IEPs are university-based programs in which students participate in a large number of accelerated English language courses. These programs, which primarily provide English for academic purposes, are sheltered learning environments whereby students receive instruction to improve their general and academic English skills; they are designed to optimize the learning time in roughly four to five hours a day (Nasri & Shokrpour, 2012; Stoynoff, 2002). The goal of most IEPs is to provide students with the language skills and learning strategies they need to develop communicative competence in English, for the purpose of helping them to succeed in mainstream university classes (Hillyard et al., 2007). While all four language skills (i.e., listening, reading, speaking, and writing) are typically taught and assessed at IEPs, there is usually a strong emphasis placed on developing oral proficiency, as it has been found to be closely linked to academic success (North, 2000; Powers, 2010). Therefore, by the end of IEP studies, ELLs are expected to have a high level of oral proficiency. With this goal in mind, IEPs strive to assess such development at multiple levels of the program.

Assessment of speaking skills

In developing tasks for the assessment of speaking skills, there needs to be a theoretical model that serves as the basis for such tasks. Bachman and Palmer’s (1996, 2010) model of language ability (described below) is the most widely-recognized communicative model in language assessment. Within their framework, language use is considered as the interaction between language users and the context in which they belong to. Language use is influenced by characteristics of individuals, including personal characteristics, topical knowledge, affective schemata, and by language ability, which includes language knowledge and strategic competence. Language knowledge refers to organizational knowledge and pragmatic knowledge, whereas strategic competence refers to goal-setting, assessment, and planning (see Bachman & Palmer, 1996, for a detailed overview of their framework). The utility of the framework is that the knowledge and strategies in the language ability segment of the model can be applied to various speaking situations, as tasks can be considered language use situations (Luoma, 2004).
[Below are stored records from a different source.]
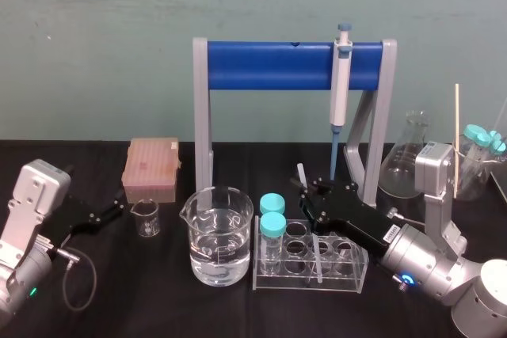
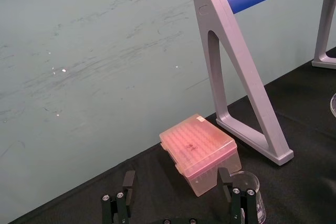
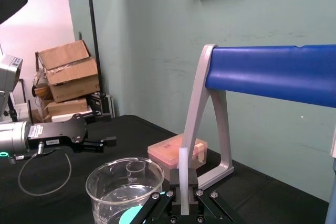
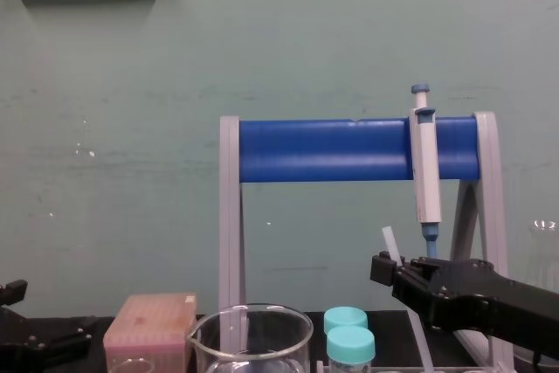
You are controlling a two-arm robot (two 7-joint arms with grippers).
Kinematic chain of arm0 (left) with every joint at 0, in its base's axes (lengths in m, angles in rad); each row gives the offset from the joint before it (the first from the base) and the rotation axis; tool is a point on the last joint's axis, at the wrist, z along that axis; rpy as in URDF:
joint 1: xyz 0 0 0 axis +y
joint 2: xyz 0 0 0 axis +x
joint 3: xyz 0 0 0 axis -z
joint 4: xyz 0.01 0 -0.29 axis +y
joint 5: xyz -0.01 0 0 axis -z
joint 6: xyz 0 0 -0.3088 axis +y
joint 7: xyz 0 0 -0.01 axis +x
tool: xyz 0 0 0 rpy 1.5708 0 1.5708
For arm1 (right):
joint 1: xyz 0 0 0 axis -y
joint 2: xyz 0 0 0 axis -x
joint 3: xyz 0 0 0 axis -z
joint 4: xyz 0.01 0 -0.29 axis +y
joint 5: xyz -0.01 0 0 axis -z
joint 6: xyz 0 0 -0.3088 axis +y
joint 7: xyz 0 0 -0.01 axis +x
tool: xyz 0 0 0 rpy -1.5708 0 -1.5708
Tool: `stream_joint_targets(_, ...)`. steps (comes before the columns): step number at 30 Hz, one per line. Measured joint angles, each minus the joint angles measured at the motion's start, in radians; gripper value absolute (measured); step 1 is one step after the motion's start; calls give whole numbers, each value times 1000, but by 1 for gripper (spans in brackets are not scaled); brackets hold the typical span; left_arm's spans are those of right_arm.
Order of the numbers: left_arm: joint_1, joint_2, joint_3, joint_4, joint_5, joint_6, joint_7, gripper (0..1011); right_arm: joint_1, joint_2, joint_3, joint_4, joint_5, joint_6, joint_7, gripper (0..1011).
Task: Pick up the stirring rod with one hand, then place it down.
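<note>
With the right gripper [image 1: 315,193] as dial centre in the head view and 12 o'clock pointing away from the robot, the grey-and-blue pipette [image 1: 341,85] hangs at 1 o'clock. Its tip is near the translucent whitish stirring rod [image 1: 303,173] clamped in the gripper. The blue-barred, grey-legged stand [image 1: 269,65] plants its right leg at 2. The clear plastic tube rack [image 1: 337,281] lies at 6. Two teal-capped vials [image 1: 272,223] stand at 8, with the large glass water beaker [image 1: 220,235] beyond them. Bare black table [image 1: 261,168] between the stand's legs lies open at 10 to 11.
</note>
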Motion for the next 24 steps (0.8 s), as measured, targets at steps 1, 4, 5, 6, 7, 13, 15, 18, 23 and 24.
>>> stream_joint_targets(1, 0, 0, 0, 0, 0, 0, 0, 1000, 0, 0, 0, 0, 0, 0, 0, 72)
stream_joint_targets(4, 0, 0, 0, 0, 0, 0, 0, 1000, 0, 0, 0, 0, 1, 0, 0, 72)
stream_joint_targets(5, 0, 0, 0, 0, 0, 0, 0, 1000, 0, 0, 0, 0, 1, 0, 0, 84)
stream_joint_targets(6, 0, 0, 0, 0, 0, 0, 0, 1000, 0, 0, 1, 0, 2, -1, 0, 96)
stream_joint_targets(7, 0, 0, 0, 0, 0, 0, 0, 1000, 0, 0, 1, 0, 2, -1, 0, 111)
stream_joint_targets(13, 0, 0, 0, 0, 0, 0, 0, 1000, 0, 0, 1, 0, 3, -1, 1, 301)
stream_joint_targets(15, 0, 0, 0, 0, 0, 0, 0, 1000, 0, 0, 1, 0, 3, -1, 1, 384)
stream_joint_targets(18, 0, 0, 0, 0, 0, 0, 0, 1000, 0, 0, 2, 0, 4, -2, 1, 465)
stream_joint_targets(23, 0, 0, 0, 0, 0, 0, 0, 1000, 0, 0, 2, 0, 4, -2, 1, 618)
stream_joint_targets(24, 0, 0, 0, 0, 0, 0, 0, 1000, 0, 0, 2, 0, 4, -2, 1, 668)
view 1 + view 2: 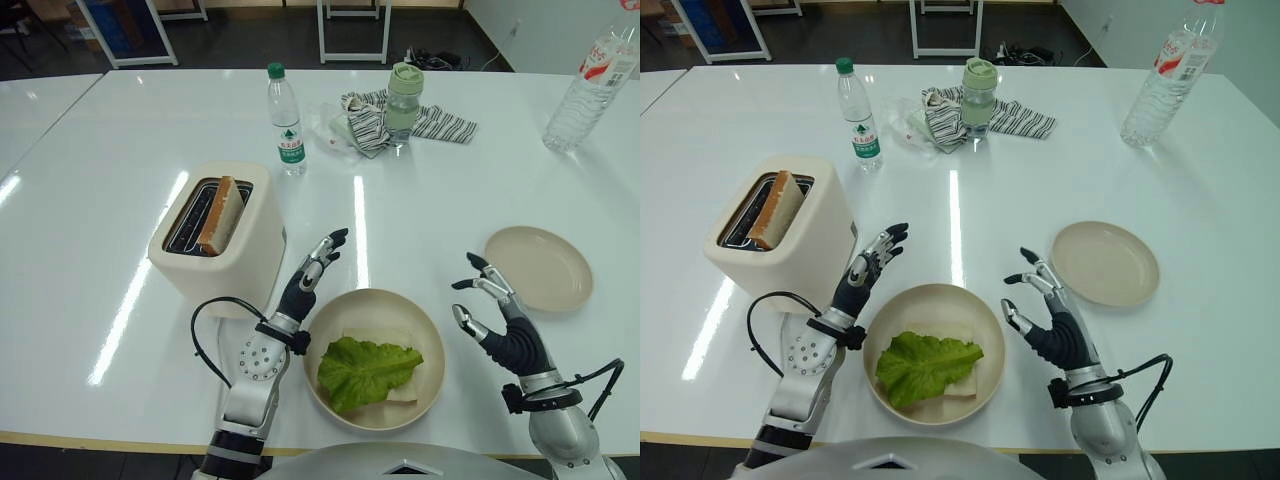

Speaking tasks can be categorized in several different ways. One way is to consider the number of examinees involved in performing a task. This can be thought of in terms of the three task types commonly used to elicit speech samples: individual, pair, and group tasks (Luoma, 2004). Examples of individual tasks include interviews (one interviewer and one interviewee) and independent speaking tasks, in which examinees are asked to state their opinions about a given topic or to respond to a situation. Narrating stories or situations also falls under this individual task category. Furthermore, individual tasks can incorporate the use of multiple language skills (e.g., reading and/or listening), such as the integrated speaking tasks used in the TOEFL iBT. Pair tasks can be conducted in the form of an interview (one interviewer, two examinees in the pair), or when two examinees are asked to make a joint decision or provide recommendations for a given issue. Paired-speaking tasks require peer-to-peer interaction that results in an extended exchange of information (Luoma, 2004). Finally, group tasks involve three or more examinees and typically share the same communicative goals as paired-speaking tasks. For assessment purposes, group tasks are not as common in classroom settings as independent and paired-speaking tasks because of the challenges that they present (for group work challenges, see Davies, 2009); however, group tasks are often used in conjunction with those tasks in the format of group discussions after individual presentations (Luoma, 2004).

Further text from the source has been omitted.